The task: Below is a listing; retype exactly the line with "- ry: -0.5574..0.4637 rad" and every line after it through the end, and only those, leaving out the pictures.

**********

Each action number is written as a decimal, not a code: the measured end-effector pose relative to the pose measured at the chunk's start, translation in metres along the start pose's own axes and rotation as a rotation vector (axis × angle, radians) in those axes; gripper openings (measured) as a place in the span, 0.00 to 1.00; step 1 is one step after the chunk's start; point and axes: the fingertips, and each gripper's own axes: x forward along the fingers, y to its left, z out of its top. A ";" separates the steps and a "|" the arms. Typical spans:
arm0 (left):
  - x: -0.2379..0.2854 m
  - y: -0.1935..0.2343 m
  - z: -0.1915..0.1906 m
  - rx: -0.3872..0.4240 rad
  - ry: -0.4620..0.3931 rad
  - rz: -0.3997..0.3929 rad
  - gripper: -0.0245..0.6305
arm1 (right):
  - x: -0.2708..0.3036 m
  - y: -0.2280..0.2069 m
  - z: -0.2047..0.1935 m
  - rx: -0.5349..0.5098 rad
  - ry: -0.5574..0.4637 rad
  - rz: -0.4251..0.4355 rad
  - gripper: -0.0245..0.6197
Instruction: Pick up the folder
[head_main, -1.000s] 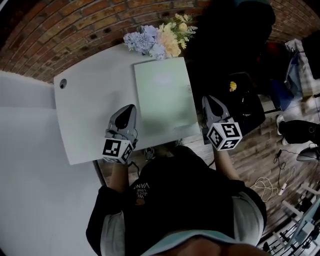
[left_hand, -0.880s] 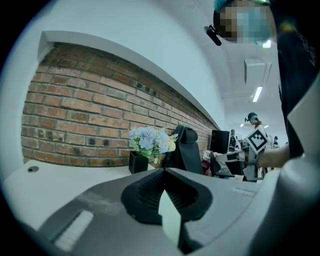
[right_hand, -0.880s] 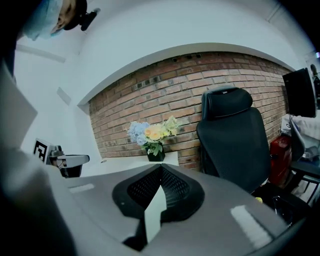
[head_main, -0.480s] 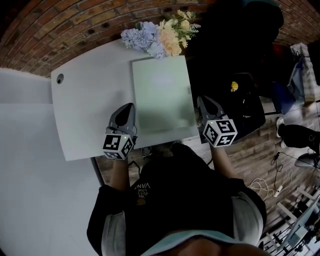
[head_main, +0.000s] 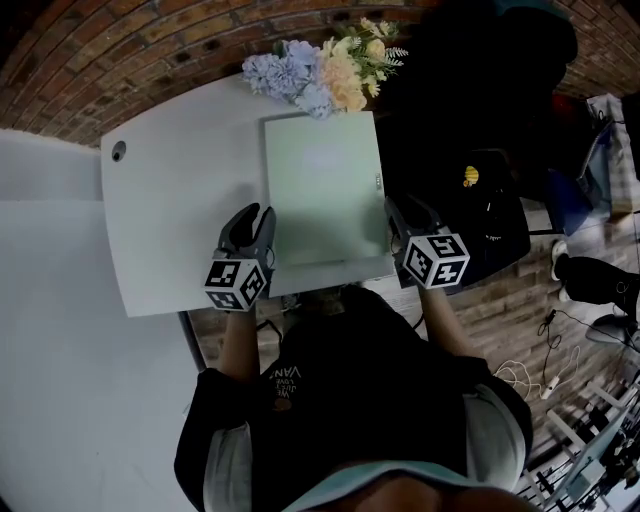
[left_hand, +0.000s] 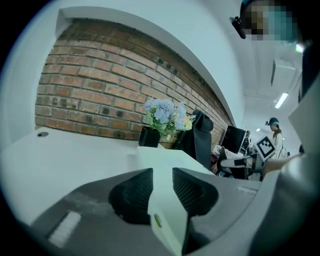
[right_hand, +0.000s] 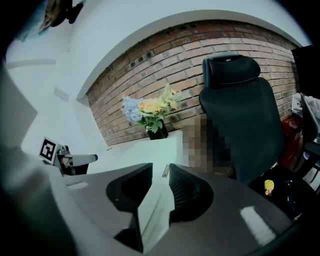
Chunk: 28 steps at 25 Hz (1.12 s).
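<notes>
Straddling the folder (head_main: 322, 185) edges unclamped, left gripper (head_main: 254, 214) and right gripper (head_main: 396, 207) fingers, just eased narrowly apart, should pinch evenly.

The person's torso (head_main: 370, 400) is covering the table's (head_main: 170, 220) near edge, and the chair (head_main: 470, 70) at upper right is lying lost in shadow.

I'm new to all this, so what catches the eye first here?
A pale green folder lies flat on the white table, with flowers behind it against the brick wall. The left gripper and right gripper flank its near end. Their jaws have just been opening, and the folder's edge shows in each gap.
</notes>
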 end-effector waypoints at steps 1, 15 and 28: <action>0.001 0.001 -0.003 -0.010 0.009 0.004 0.22 | 0.002 0.000 -0.002 0.005 0.011 0.004 0.22; 0.016 0.012 -0.030 -0.164 0.084 0.004 0.54 | 0.019 -0.005 -0.026 0.061 0.112 0.042 0.43; 0.036 0.010 -0.050 -0.248 0.185 -0.053 0.59 | 0.039 -0.001 -0.044 0.178 0.204 0.121 0.54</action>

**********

Answer below:
  - ry: -0.5574..0.4637 rad
  - rz: -0.4251..0.4355 rad
  - gripper: -0.0245..0.6197
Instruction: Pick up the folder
[head_main, -1.000s] 
[left_hand, -0.880s] 
[right_hand, -0.880s] 
[head_main, -0.480s] 
[head_main, +0.000s] 
[left_hand, +0.000s] 
[right_hand, +0.000s] 
Chunk: 28 steps at 25 Hz (1.12 s).
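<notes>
Straddling the folder (head_main: 322, 185) edges unclamped, left gripper (head_main: 254, 214) and right gripper (head_main: 396, 207) fingers, just eased narrowly apart, should pinch evenly.

The person's torso (head_main: 370, 400) is covering the table's (head_main: 170, 220) near edge, and the chair (head_main: 470, 70) at upper right is lying lost in shadow.

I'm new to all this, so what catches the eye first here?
A pale green folder lies flat on the white table, with flowers behind it against the brick wall. The left gripper and right gripper flank its near end. Their jaws have just been opening, and the folder's edge shows in each gap.
</notes>
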 end-effector waypoints at steps 1, 15 and 28: <action>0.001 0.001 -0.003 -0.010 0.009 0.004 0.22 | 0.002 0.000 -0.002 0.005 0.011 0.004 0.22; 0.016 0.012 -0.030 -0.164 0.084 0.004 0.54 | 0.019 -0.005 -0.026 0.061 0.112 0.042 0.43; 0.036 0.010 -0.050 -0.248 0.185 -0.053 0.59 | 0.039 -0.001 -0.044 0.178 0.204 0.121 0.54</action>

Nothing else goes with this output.